◆ **Brief**
Report back the lines in this listing that carry the string "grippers".

═══ Source data

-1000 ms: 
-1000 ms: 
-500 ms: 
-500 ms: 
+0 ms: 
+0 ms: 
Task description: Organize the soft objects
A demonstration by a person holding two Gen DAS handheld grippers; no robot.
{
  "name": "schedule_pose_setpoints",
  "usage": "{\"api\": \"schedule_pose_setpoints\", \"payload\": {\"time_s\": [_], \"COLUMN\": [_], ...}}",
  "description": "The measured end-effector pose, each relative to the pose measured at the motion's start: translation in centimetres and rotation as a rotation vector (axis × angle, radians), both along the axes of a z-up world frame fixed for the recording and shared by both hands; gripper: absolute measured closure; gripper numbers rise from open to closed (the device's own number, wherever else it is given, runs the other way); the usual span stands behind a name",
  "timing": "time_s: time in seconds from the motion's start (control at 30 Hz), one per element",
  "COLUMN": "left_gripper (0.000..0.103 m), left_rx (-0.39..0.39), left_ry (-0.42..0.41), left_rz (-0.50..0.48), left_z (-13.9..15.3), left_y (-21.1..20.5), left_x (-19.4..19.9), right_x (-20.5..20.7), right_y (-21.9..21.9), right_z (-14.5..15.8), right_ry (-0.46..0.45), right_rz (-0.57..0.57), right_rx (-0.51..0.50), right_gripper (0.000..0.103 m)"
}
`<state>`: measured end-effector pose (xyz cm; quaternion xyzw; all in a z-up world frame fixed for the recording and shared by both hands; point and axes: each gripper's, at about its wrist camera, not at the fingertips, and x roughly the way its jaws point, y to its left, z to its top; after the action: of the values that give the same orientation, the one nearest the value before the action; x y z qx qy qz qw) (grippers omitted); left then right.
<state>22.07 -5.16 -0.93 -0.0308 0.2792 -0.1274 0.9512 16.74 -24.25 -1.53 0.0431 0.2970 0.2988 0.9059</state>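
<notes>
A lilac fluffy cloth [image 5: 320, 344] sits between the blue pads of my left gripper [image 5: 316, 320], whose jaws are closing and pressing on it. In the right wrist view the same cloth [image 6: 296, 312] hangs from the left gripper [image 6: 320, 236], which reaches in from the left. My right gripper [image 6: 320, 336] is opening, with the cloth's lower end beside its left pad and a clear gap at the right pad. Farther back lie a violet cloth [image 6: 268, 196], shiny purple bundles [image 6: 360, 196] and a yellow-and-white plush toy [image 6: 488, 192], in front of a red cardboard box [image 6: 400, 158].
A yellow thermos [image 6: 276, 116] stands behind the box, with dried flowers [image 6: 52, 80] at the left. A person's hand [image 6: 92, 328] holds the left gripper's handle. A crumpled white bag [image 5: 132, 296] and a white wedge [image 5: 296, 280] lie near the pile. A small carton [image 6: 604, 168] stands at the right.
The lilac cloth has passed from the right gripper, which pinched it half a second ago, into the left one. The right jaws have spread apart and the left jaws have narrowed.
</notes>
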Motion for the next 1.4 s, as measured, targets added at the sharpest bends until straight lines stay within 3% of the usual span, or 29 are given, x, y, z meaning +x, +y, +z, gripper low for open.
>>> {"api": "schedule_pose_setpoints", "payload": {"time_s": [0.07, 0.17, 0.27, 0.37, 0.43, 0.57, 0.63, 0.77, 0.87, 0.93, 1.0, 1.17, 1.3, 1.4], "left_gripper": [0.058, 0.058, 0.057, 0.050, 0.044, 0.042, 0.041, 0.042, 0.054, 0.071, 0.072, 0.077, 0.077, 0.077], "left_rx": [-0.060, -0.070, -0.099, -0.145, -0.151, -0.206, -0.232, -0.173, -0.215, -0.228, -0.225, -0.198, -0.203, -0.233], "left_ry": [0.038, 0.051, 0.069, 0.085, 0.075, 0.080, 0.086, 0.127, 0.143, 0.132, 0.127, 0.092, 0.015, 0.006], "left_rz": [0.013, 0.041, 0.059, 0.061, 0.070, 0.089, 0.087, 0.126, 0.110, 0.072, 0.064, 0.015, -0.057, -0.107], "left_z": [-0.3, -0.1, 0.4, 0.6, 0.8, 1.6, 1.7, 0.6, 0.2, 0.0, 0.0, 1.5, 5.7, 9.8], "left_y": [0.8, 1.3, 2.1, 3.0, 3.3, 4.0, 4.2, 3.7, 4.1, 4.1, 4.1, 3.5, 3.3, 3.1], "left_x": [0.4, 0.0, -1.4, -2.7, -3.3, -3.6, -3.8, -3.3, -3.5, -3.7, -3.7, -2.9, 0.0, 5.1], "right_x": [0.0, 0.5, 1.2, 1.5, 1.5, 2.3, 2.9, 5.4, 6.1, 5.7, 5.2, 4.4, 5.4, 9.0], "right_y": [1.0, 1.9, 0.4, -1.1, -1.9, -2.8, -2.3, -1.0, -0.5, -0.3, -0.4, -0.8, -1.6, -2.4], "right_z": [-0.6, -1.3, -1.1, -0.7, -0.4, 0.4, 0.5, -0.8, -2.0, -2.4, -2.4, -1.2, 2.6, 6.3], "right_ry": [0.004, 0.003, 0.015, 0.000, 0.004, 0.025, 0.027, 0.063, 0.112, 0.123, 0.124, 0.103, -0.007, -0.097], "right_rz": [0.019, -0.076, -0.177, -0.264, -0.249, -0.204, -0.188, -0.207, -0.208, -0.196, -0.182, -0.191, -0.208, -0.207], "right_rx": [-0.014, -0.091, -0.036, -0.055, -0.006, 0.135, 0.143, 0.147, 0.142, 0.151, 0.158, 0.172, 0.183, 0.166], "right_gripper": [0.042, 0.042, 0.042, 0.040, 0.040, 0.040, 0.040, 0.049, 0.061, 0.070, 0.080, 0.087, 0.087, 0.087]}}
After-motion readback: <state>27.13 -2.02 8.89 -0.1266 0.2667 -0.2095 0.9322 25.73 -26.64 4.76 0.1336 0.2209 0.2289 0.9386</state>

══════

◆ **Task output**
A demonstration by a person holding two Gen DAS handheld grippers; no robot.
`<state>`: measured end-effector pose (xyz cm; quaternion xyzw; all in a z-up world frame fixed for the recording and shared by both hands; point and axes: each gripper's, at about its wrist camera, not at the fingertips, and x roughly the way its jaws point, y to its left, z to its top; after the action: of the values that give the same orientation, the one nearest the value before the action; x y z qx qy qz qw) (grippers omitted); left then right.

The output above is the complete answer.